WHAT TO PRODUCE: Once you find the line below that has "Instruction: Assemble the", output it and every line after it exactly, stopping after the line that has "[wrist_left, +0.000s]", with no pictures.

GIVEN DATA:
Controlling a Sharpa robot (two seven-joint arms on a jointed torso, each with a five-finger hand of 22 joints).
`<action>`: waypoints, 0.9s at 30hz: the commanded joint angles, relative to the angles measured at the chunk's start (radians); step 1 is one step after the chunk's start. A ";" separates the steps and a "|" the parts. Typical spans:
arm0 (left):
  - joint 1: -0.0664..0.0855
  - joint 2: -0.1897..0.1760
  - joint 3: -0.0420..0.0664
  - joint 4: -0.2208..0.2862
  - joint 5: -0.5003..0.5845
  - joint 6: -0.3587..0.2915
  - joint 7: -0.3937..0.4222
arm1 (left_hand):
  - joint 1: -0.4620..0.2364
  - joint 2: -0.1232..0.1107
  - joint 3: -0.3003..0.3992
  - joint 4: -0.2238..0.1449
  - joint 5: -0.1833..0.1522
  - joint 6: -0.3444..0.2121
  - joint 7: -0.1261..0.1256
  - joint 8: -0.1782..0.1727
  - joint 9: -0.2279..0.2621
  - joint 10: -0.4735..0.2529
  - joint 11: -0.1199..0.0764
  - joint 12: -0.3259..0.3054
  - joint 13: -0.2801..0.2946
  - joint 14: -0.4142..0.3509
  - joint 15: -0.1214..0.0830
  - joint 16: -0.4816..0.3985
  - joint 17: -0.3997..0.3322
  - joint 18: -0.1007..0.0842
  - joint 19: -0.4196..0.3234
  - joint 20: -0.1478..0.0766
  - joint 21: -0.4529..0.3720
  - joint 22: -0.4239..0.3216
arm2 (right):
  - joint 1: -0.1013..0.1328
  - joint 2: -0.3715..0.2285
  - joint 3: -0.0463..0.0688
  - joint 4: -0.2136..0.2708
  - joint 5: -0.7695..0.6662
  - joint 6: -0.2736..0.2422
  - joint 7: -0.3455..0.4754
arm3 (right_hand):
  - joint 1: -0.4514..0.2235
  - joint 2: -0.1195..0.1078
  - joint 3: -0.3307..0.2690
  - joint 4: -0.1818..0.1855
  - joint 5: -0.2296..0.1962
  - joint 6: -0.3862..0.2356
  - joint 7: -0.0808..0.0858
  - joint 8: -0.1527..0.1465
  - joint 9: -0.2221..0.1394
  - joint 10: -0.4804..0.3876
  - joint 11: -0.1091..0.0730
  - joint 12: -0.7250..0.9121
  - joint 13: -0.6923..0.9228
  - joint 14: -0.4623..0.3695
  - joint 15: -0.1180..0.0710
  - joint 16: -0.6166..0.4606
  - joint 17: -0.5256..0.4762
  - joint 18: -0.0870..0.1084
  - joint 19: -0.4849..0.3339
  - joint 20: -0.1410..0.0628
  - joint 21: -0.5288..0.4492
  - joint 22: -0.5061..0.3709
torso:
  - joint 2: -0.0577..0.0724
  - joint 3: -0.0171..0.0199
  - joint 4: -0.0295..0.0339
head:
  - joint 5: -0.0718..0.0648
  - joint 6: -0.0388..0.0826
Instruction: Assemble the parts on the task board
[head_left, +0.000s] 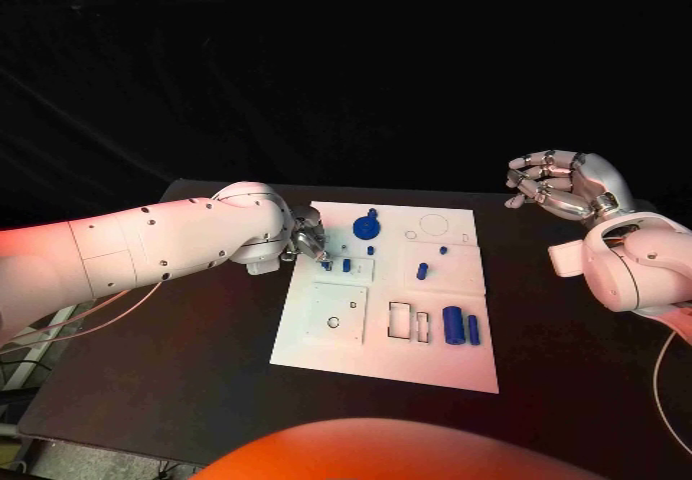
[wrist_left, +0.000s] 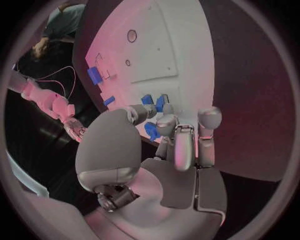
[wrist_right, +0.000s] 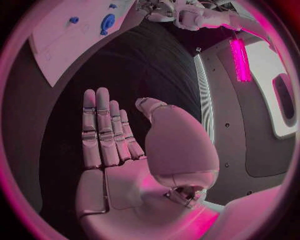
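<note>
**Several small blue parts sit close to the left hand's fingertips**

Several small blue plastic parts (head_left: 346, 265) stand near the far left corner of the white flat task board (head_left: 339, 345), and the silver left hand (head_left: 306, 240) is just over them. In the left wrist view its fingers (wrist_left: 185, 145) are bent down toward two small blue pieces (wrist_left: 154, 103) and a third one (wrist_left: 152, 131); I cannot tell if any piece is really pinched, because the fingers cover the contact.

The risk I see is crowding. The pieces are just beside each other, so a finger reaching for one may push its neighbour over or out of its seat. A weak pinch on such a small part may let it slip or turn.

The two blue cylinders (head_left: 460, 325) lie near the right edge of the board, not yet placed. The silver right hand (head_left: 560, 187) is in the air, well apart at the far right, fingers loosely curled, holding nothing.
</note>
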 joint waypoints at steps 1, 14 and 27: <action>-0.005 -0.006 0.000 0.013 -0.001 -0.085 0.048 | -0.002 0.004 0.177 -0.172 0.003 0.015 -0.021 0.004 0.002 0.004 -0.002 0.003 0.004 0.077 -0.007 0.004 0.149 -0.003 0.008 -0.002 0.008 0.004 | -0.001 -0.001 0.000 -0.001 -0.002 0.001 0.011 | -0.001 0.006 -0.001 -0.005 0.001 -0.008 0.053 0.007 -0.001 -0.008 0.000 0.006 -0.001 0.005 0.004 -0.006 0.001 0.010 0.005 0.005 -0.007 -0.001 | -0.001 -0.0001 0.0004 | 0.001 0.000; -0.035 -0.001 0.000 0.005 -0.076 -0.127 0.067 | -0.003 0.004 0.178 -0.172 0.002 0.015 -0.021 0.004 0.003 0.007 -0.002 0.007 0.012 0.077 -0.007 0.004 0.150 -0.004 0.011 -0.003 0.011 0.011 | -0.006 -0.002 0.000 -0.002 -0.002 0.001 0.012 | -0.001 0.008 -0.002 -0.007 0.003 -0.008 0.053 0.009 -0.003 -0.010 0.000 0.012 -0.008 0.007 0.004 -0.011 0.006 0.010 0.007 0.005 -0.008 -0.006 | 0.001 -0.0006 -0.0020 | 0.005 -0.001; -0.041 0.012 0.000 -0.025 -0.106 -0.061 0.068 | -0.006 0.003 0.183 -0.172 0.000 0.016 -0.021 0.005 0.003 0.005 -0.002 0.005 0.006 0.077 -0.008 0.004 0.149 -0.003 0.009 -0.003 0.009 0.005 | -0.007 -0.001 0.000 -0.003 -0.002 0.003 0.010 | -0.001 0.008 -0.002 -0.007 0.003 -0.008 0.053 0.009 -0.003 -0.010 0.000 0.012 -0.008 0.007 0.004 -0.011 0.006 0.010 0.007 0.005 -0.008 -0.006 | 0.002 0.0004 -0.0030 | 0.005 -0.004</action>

ANSWER FOR THE TASK:
Instruction: Assemble the parts on the task board
[head_left, +0.000s] 
[wrist_left, +0.000s] 

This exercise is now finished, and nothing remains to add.